According to New Jersey law, the following acts count as improper behavior:
- Violent or tumultuous behavior
- Creating a dangerous condition without a legitimate reason
The purpose of these behaviors must be to cause or create a risk of public annoyance, inconvenience or alarm.
Offensive language is a broad category that includes language that is coarse, loud or abusive. In order to be guilty of disorderly conduct, you must use these words with the intent to or offend someone else or have a reckless disregard about the likelihood of causing offense.
The acts must take place in public for you to commit disorderly conduct. A place is public as long as members of the public or significant groups have access to it. This includes neighborhoods, apartment complexes, places of business, amusement parks, schools, highways, concert halls, sports stadiums, transport facilities and prisons.
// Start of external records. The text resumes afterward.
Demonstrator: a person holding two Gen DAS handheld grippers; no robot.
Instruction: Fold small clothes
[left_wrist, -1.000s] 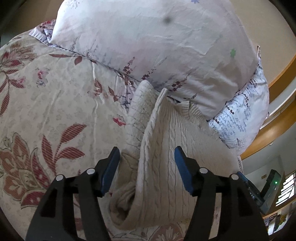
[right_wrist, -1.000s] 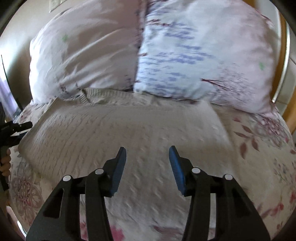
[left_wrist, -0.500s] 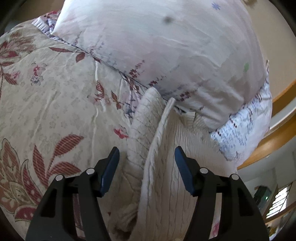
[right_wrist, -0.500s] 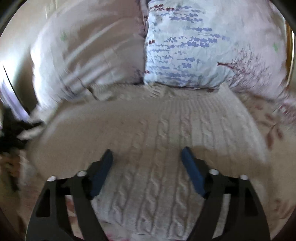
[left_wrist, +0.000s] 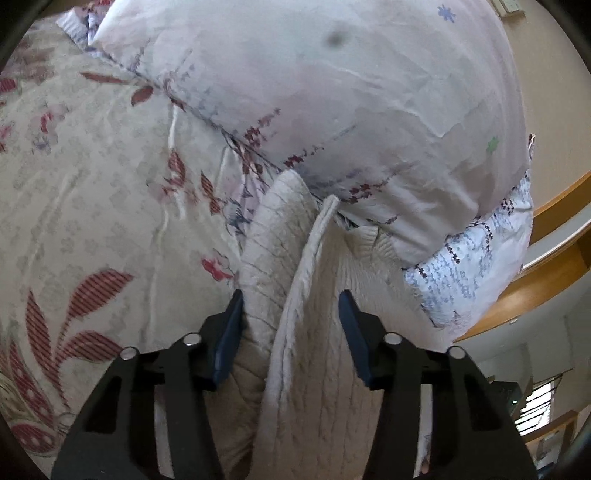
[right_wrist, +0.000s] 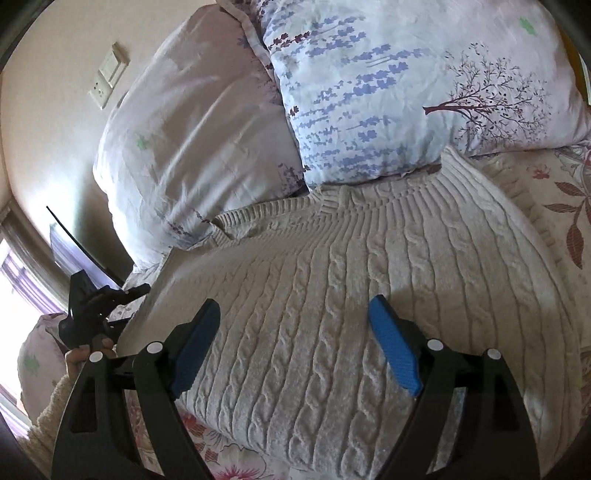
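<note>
Though folded, sweater (right_wrist: 369, 280) on bedspread (left_wrist: 92, 192).

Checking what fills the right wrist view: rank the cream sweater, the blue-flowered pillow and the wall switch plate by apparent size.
1. cream sweater
2. blue-flowered pillow, though it lies farther back, so the gap is unsure
3. wall switch plate
</note>
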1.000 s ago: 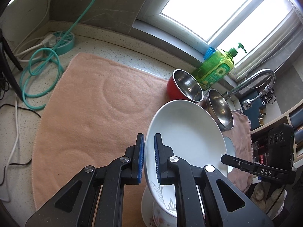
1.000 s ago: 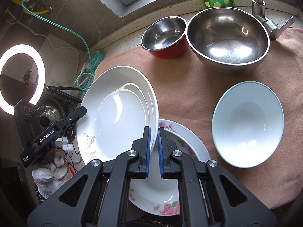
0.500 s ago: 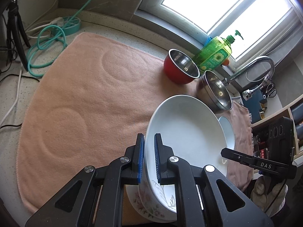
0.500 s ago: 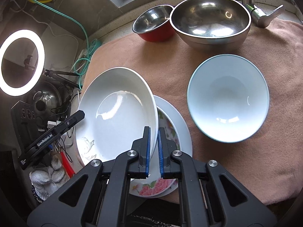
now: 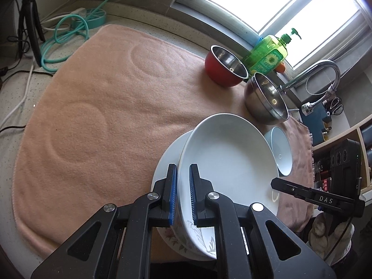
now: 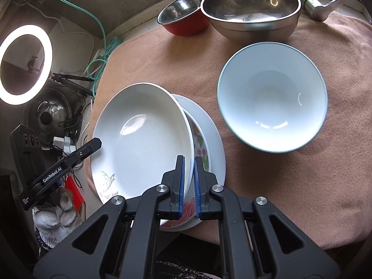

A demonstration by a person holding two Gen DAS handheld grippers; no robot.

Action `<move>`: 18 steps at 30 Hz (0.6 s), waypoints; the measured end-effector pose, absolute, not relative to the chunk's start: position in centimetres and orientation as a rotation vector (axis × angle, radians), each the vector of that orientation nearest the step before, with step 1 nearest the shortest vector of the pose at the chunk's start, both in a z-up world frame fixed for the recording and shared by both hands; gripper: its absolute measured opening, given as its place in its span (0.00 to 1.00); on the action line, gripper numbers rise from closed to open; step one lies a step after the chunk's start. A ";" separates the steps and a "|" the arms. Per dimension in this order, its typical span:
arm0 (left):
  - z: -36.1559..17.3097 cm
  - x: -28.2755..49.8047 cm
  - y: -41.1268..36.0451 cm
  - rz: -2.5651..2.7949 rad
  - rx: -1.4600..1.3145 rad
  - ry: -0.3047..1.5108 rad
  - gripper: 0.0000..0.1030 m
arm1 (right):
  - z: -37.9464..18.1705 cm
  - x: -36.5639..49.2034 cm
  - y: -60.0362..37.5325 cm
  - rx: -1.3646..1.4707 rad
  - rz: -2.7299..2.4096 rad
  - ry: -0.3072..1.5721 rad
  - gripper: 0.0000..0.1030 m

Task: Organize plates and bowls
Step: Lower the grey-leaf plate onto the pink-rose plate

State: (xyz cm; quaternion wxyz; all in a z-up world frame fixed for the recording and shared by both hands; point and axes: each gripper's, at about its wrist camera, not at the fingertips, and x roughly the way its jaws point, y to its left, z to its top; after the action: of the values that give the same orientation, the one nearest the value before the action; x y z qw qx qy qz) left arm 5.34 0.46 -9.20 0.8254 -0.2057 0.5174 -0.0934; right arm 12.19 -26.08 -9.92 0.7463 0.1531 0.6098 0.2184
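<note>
**Both grippers clamp one white dish over the flowered plate**

The left gripper [image 5: 183,194] has its blue-padded fingers [image 5: 172,195] pinched on the near rim of a deep white dish [image 5: 227,162], one finger outside the wall and one inside. The right gripper [image 6: 188,187] grips the opposite rim of the same dish [image 6: 144,139] in the same way, fingers closed tight on the edge. The dish sits tilted, nested over a flowered plate [image 6: 200,139], which in turn rests on a wider plain white plate [image 6: 215,139]. Whether the dish rests fully on the flowered plate cannot be told. This stack lies at the near edge of a peach towel [image 5: 104,121] spread over the speckled bench [image 5: 14,93].

Just beside the stack on the towel stands a pale blue-rimmed bowl [image 6: 272,95], empty and upright. Farther back, near the window, a large steel bowl [image 6: 251,11] and a smaller red-sided steel bowl [image 6: 183,16] stand touching or nearly so. A green soap bottle [image 5: 267,55] stands behind them, next to a curved tap [image 5: 325,69]. A teal hose [image 5: 69,34] coils at the far corner of the bench, and a lit ring light [image 6: 25,65] shows beyond the bench edge.
</note>
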 end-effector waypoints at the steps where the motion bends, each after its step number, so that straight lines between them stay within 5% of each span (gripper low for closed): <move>1: -9.2 5.3 0.4 -0.198 -0.437 1.101 0.09 | -10.0 12.2 -26.1 0.334 0.479 1.336 0.07; 18: -10.4 4.8 -0.1 -0.184 -0.444 1.127 0.09 | -10.8 12.2 -25.9 0.316 0.479 1.361 0.07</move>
State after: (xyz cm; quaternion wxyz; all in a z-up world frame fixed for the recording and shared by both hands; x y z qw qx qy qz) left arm 4.82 -0.07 -10.38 0.8181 -0.2082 0.5290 -0.0865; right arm 12.17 -25.89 -10.76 0.7393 0.1438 0.6205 0.2185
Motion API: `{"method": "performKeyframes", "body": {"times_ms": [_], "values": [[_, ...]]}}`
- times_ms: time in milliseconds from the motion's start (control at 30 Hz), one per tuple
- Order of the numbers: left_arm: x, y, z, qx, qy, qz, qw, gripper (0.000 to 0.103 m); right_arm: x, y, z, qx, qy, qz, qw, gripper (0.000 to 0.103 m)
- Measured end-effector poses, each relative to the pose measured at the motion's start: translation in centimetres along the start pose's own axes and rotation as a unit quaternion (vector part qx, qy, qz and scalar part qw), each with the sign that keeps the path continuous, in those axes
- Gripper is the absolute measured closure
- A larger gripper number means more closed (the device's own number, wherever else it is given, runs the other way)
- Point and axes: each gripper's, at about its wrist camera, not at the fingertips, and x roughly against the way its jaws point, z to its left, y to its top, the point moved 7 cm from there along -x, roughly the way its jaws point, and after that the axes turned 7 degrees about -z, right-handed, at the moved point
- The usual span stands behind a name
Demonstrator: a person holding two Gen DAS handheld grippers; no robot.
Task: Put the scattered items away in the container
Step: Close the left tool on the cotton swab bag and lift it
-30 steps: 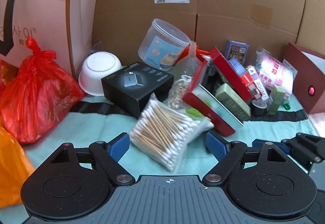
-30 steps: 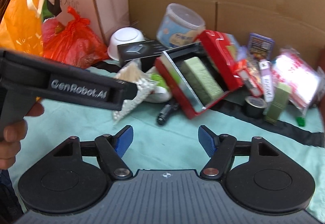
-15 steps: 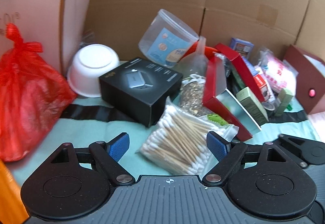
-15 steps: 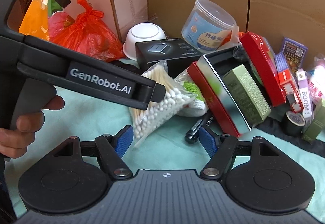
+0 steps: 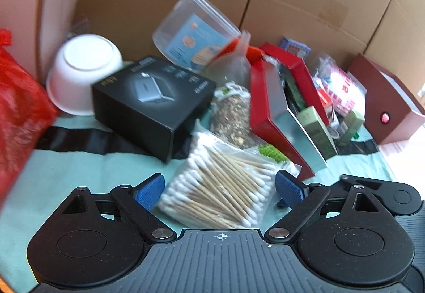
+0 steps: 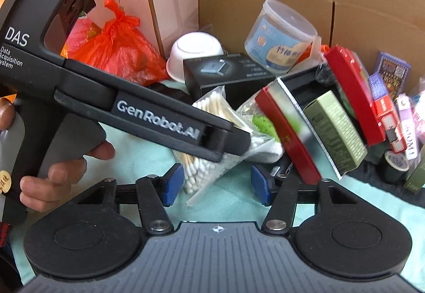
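A clear bag of cotton swabs [image 5: 221, 188] lies on the teal cloth, between the open blue pads of my left gripper [image 5: 219, 190], which do not touch it. In the right wrist view the bag of cotton swabs [image 6: 204, 157] is partly hidden by the left gripper's black body [image 6: 148, 117]. My right gripper [image 6: 216, 181] is open and empty, just in front of the bag. The open red box [image 5: 276, 117] stands tilted to the right with a green carton [image 6: 334, 130] inside it.
A black box [image 5: 156, 99], white bowl [image 5: 82, 75], clear round tub [image 5: 196, 32] and bag of dried mix [image 5: 233, 114] lie behind. A red plastic bag [image 6: 117, 45] sits left. Small boxes and a tape roll [image 6: 395, 165] lie right. Cardboard walls stand behind.
Both grippers have moved forward towards the bag of cotton swabs. The bag now lies between the left gripper's pads. Both grippers stay open.
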Motion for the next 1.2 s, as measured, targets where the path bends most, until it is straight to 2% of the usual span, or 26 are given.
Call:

Disorderly conduct is punishable by up to 6 months in jail. The statute of limitations is one year from the date of the crime.
If you face disorderly conduct charges, it may not end in a conviction. It may be possible to challenge the charges. Sometimes, defendants are able to claim self-defense in fighting cases. Another option is claiming the act takes place in a private place that is not open to the public. Claims of free speech may also work in some cases.
This information is not legal advice. It is solely for informational purposes.